> WHAT TO WORK ON
Find all lines below containing the string "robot" and return them.

GIVEN RECORDS Start Marker

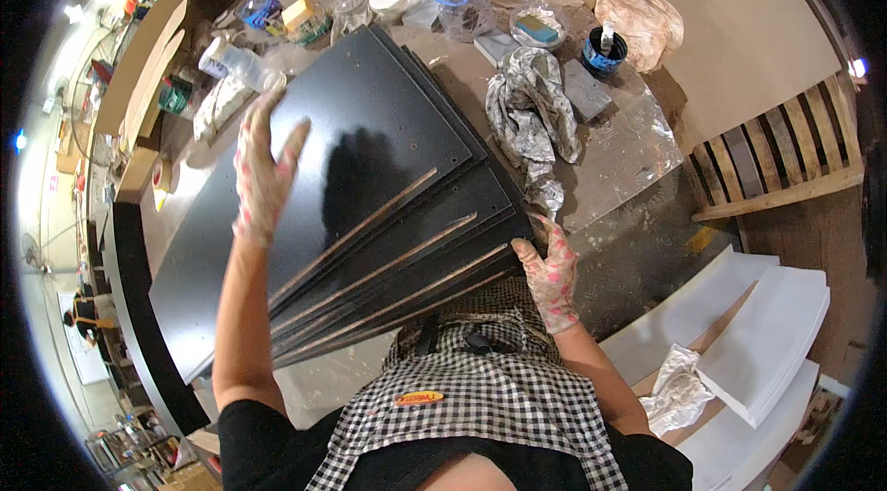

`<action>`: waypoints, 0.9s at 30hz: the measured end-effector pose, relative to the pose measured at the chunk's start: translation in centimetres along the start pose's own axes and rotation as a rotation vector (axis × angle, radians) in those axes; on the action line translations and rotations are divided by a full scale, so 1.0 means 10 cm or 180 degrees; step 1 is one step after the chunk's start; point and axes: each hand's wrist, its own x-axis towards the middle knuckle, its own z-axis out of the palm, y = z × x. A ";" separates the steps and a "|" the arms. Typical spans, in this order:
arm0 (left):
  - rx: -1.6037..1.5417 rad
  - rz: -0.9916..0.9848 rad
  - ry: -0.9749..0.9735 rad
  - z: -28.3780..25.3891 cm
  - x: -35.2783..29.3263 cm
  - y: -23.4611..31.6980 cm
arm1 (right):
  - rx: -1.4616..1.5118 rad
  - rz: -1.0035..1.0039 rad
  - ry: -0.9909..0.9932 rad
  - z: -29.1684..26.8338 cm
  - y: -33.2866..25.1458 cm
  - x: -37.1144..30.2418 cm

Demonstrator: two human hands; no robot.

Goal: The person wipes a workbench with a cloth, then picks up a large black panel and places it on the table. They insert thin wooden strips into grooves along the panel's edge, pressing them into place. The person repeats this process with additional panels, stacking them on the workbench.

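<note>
A fanned stack of glossy black panels point(370, 121) lies across the table, several pale strips showing along its near edges. My left hand point(262, 158), in a white glove with pink spots, is over the left part of the top panel. Its fingers are stretched out and the thumb is apart; whether the palm touches the surface I cannot tell. At the right-hand corner of the lower panels is my right hand point(554, 280), in a matching glove. Its thumb is on the near side of that corner and its fingers are round the far side, partly hidden.
A crumpled patterned cloth point(536, 108) lies just right of the stack, beside a black tub point(603, 52) and a grey block point(586, 89). Bottles and jars crowd the table's far side. White curved panels point(762, 334) sit low at the right, below a wooden pallet point(785, 154).
</note>
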 end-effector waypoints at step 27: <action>-0.2803 -0.1327 -0.3869 1.67 1.47 -1.53 | 0.0859 0.0353 -0.0890 -0.19 0.13 0.17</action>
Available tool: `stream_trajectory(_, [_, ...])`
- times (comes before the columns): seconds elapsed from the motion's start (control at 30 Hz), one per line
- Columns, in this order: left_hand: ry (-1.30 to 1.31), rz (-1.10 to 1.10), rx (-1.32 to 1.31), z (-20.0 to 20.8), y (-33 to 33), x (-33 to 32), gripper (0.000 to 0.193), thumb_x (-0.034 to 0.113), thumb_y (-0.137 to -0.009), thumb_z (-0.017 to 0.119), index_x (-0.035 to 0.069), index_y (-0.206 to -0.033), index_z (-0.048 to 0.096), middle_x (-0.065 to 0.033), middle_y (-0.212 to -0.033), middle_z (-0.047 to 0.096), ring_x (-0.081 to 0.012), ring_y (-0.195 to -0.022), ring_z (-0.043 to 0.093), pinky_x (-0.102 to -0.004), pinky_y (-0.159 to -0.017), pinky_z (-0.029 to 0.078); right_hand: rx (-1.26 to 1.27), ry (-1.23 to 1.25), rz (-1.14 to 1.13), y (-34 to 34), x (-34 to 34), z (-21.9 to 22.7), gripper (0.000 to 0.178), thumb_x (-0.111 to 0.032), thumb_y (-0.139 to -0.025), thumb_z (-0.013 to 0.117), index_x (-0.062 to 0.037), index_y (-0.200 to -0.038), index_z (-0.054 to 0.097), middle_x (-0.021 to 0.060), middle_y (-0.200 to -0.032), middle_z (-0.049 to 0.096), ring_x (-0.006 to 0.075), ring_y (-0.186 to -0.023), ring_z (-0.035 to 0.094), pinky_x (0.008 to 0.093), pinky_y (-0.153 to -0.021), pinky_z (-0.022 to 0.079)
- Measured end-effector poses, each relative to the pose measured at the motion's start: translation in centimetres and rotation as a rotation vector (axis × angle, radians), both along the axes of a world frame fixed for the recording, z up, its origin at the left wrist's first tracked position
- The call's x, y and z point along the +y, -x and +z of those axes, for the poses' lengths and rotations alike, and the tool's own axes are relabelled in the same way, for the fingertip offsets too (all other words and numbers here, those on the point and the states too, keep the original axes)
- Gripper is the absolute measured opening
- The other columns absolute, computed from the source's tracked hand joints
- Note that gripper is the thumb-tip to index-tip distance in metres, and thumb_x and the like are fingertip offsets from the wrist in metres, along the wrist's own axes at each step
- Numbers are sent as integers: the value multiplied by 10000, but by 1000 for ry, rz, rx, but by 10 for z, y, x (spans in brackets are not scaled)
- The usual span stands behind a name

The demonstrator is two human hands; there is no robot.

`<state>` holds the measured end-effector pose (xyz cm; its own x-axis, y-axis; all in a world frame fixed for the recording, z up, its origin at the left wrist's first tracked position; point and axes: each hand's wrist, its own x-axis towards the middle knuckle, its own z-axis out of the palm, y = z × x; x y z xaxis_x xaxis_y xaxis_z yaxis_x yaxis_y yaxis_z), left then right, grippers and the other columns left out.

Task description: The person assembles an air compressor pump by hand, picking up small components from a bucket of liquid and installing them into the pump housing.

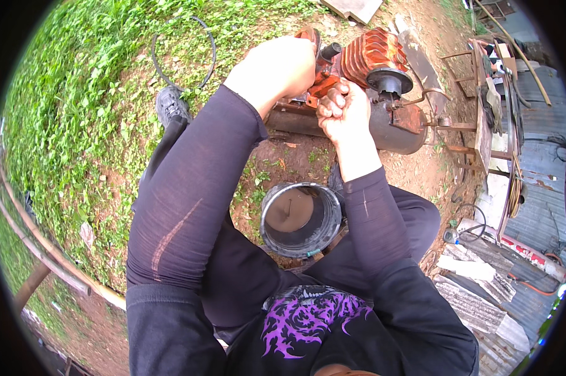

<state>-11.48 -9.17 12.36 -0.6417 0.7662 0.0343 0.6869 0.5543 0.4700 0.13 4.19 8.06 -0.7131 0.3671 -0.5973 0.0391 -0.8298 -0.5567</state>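
An air compressor pump [372, 55] with orange-red cooling fins sits on a dark horizontal tank [392, 128] in front of me. My left hand [281, 67] is curled against the pump's left side, beside an orange round part [308, 36] and a short black cylinder [331, 51]. Its back faces me and hides most of its fingers and whatever they grip. Close by on the right, my right hand [345, 111] has its fingers folded in tightly at the orange pump base [320, 86]. Whatever lies inside those fingers is too small or hidden to name.
Between my legs stands a black bucket [271, 233] holding murky brown liquid. A black hose loop [213, 56] lies on the grass at the left. At the right are a cluttered bench [483, 147] and corrugated sheets [537, 156]. A bamboo rail [51, 250] crosses the lower left.
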Motion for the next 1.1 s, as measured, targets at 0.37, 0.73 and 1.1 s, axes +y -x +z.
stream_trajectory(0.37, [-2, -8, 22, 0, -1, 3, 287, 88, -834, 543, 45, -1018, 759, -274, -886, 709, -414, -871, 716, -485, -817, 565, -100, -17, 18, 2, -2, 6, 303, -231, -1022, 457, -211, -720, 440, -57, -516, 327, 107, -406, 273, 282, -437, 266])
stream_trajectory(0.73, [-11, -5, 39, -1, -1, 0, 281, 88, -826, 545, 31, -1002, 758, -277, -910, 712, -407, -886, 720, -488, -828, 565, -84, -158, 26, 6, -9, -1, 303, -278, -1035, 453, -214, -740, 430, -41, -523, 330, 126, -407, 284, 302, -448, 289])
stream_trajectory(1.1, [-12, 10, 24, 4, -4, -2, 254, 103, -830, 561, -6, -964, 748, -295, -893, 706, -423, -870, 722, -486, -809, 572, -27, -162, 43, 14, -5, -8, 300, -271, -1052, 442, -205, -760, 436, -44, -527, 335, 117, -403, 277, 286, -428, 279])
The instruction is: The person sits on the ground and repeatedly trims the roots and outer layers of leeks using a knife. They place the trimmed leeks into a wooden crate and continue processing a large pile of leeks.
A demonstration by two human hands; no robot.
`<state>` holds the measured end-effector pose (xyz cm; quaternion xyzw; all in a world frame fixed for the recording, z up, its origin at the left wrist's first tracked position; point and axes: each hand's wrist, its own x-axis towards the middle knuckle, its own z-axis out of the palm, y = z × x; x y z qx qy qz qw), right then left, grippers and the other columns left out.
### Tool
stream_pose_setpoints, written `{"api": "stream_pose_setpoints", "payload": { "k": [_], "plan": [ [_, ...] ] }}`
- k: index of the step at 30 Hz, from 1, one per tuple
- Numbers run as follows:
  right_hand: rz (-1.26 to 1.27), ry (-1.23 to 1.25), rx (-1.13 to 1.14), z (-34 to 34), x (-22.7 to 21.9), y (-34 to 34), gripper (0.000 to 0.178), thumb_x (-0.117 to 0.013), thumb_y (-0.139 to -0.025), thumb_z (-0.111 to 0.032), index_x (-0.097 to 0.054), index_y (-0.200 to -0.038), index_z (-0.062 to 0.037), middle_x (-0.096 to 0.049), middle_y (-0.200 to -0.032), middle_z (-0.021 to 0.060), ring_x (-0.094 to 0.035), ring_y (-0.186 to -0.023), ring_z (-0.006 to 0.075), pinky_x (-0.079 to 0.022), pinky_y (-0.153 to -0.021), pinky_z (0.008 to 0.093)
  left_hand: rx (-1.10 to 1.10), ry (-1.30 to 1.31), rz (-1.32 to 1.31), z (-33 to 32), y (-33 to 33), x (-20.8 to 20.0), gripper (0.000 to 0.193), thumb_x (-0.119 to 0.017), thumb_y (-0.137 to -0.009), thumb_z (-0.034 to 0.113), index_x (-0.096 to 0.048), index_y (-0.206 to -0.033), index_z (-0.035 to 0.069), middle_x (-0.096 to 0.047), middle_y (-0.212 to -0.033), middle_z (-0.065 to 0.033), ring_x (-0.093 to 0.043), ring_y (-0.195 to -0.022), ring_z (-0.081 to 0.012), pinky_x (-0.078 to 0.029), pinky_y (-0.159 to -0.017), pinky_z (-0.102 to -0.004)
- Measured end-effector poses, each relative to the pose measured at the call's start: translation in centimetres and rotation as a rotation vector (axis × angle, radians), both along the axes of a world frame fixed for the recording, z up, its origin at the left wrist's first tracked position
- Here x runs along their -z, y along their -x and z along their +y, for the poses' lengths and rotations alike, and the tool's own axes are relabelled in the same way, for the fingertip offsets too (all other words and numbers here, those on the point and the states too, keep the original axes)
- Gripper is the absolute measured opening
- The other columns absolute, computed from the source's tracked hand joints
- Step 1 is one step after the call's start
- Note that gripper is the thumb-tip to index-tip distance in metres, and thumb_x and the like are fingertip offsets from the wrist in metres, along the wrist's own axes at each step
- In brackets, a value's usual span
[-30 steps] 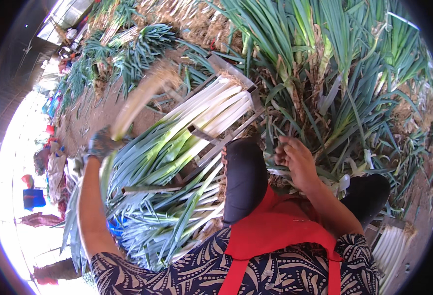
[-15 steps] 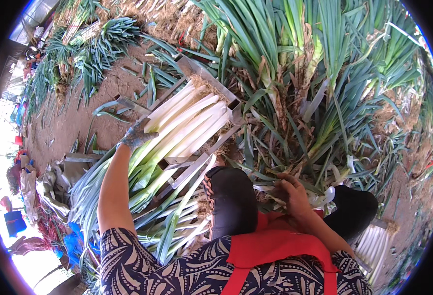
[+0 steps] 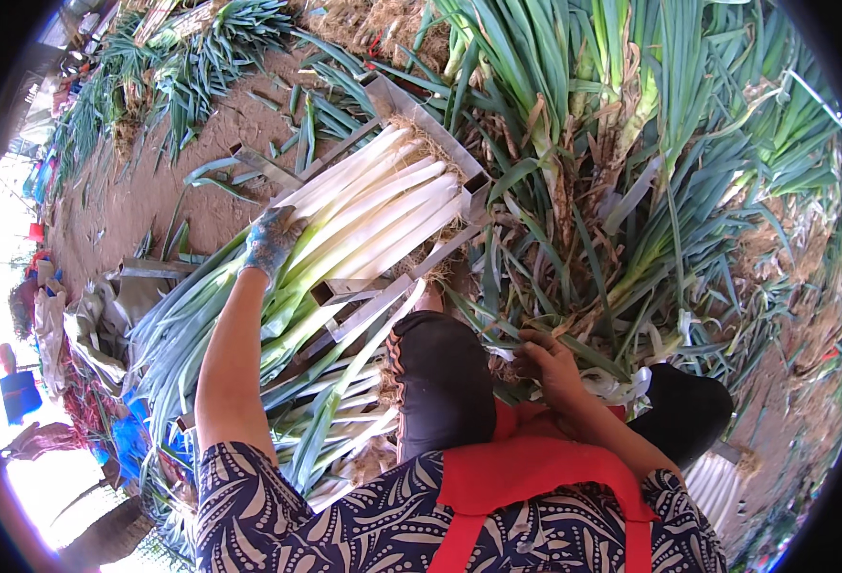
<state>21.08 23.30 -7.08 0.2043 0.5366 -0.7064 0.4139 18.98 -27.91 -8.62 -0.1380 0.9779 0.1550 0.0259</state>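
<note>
A row of long green onions point(image 3: 383, 205) lies side by side in a metal frame point(image 3: 430, 124), white stems and roots at the upper right, green leaves trailing lower left. My left hand point(image 3: 273, 239), in a patterned glove, is at the row's left edge, its fingers curved over the outermost stems where white turns green. Bare, my right hand point(image 3: 550, 368) hovers by my knee near loose leaves. Its fingers are loosely bent and apart, with nothing visible in them. More green onions point(image 3: 335, 430) lie below the frame, beside my left leg.
A big heap of untrimmed green onions point(image 3: 621, 143) fills the upper right. Other piles point(image 3: 220, 48) lie at the far left on brown soil point(image 3: 220, 143). A white-stemmed bundle point(image 3: 714, 487) is at the lower right. Grey sacking point(image 3: 106, 315) and blue plastic point(image 3: 132, 444) are at the left.
The view has shifted slightly, moving the frame and heap a little to the right and up in the picture. My left hand has slid a little along the stems; my right hand has barely moved.
</note>
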Motion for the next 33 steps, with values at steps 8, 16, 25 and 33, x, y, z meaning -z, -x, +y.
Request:
{"api": "stream_pose_setpoints", "payload": {
  "k": [8,16,25,33],
  "plan": [
    [0.048,-0.058,-0.014,0.2,-0.4,-0.4,0.033,-0.059,-0.091,-0.015,-0.055,-0.121,-0.0015,-0.065,-0.096,0.0061,-0.064,-0.081,0.0125,-0.052,-0.073,0.0265,0.068,-0.028,-0.315,-1.1,-3.7,-3.4,0.103,-0.08,-0.064,0.037,-0.026,-0.146,0.005,-0.037,-0.144,-0.0241,-0.036,-0.134,-0.0385,-0.029,-0.111,-0.0408],
    [0.079,-0.125,-0.112,0.4,1.1,-0.8,0.034,-0.059,-0.09,-0.015,-0.056,-0.122,-0.0028,-0.065,-0.096,0.0083,-0.063,-0.082,0.0155,-0.053,-0.072,0.0283,-0.006,-0.161,-0.575,-8.9,1.9,-1.7,0.068,-0.064,-0.074,0.011,-0.045,-0.139,0.015,-0.062,-0.12,-0.0186,-0.059,-0.109,-0.027,-0.043,-0.097,-0.0323],
    [0.047,-0.131,-0.058,1.2,3.2,-1.5,0.032,-0.057,-0.092,-0.014,-0.055,-0.121,-0.0004,-0.065,-0.096,0.0059,-0.064,-0.079,0.0127,-0.052,-0.071,0.0252,-0.153,0.053,0.016,-1.4,-1.9,4.6,0.042,-0.06,-0.087,0.044,-0.062,-0.118,0.015,-0.065,-0.106,-0.017,-0.061,-0.101,-0.0358,-0.049,-0.085,-0.0435],
    [0.057,-0.114,-0.093,0.1,2.8,-2.1,0.033,-0.058,-0.091,-0.016,-0.054,-0.12,0.0004,-0.065,-0.093,0.0094,-0.064,-0.078,0.0168,-0.054,-0.072,0.0295,-0.141,0.261,-0.034,0.3,-0.9,3.2,0.052,-0.056,-0.088,0.048,-0.055,-0.129,0.016,-0.06,-0.122,-0.0157,-0.057,-0.111,-0.0348,-0.046,-0.093,-0.0434]
  ]
}}
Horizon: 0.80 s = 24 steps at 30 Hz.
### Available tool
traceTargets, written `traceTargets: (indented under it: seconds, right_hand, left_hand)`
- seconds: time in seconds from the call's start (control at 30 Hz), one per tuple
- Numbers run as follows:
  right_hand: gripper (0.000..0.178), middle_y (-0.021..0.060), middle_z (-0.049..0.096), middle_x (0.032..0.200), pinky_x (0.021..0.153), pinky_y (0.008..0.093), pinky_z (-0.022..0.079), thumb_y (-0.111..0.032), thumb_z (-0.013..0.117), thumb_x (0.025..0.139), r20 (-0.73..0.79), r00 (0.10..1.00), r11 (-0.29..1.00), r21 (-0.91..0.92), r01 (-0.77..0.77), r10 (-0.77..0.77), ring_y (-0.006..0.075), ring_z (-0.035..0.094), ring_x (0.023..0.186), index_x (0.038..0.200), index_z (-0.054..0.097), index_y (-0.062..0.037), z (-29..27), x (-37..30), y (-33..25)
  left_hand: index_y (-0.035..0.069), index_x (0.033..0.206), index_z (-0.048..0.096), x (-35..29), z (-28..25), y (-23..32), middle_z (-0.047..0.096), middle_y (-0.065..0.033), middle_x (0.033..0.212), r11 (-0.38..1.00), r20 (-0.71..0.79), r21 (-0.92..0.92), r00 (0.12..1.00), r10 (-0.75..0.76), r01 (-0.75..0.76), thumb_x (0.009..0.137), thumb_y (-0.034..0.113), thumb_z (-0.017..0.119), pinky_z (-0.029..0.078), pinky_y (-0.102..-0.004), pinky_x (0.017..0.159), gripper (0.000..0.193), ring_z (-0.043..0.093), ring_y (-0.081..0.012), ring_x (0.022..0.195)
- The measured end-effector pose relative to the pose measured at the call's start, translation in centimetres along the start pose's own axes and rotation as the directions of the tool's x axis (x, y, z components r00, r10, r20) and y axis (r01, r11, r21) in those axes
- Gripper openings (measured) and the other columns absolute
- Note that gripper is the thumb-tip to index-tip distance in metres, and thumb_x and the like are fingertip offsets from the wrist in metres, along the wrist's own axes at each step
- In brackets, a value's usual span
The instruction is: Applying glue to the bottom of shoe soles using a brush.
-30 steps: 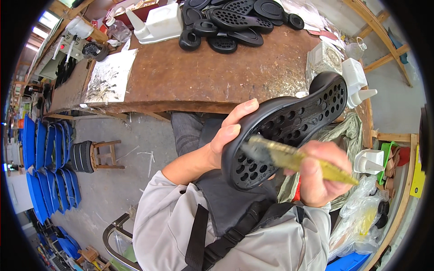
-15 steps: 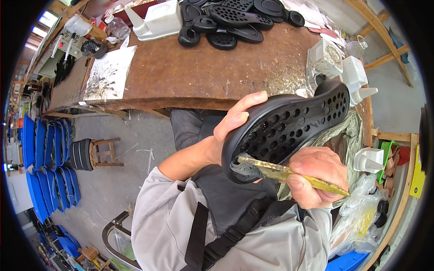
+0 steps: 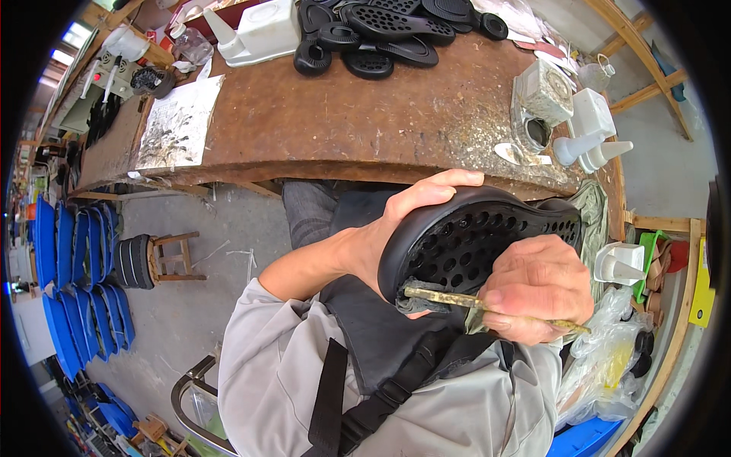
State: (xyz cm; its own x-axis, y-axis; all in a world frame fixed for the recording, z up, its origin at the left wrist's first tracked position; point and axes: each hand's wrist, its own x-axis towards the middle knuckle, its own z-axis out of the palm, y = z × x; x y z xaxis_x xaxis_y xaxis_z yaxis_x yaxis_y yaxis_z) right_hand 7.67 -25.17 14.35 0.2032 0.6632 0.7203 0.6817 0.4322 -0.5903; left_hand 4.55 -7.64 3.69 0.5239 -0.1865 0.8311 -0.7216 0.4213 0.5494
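Head view. Left hand (image 3: 381, 232) holds the black sole (image 3: 476, 228) by its near end, fingers spread over the upper rim; a fingertip shows under the lower rim. Right hand (image 3: 541, 286) is closed round the handle of a brush (image 3: 449, 297). The sole lies between the hands, tilted, holed face toward the wearer, its far end partly behind the right hand. The grey bristles (image 3: 422, 300) sit at the lower rim, close to the left hand, seemingly touching; contact pressure cannot be told.

Possible faults (judgement):
1. Bristles slide off the rim and mark the left fingertip or the dark apron (image 3: 362, 331) below both hands. Cause: brush working right at the edge.
2. Sole twists. Cause: grip at one end only, no support visible beyond the right hand.
3. Right knuckles rub the holed face. Cause: they sit close in front of it; whether its shine is wetness, cannot tell.
4. Upper rim knocks the workbench (image 3: 304, 126) ahead of the hands. Cause: edge apparently near; the actual gap is unclear.
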Motion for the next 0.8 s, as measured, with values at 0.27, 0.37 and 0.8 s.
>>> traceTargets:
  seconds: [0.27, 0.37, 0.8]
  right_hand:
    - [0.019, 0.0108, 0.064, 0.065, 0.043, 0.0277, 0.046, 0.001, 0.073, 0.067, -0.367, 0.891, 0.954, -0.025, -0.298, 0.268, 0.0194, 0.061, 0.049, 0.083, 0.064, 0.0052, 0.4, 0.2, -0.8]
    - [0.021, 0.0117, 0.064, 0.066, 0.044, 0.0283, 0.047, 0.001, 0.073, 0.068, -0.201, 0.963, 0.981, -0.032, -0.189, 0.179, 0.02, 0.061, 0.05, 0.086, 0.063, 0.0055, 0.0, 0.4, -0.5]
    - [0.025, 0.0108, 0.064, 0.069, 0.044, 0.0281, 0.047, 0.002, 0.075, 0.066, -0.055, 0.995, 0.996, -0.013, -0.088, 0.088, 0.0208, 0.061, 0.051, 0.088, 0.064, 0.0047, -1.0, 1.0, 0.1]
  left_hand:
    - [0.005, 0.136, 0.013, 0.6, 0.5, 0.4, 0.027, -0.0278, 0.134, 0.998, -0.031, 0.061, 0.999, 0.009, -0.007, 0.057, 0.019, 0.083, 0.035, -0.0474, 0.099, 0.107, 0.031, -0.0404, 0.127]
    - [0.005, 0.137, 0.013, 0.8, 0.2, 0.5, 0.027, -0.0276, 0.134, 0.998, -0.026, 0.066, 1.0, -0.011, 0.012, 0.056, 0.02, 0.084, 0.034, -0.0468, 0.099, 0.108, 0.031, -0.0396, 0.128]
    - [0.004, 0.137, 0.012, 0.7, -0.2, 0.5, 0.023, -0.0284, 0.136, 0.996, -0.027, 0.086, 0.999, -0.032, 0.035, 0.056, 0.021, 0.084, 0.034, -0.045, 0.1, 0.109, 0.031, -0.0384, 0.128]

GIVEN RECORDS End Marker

> OUTPUT
Demonstrator: two human hands; no robot.
The demonstrator is two human hands; there is no robot.
A demonstration by two human hands; no robot.

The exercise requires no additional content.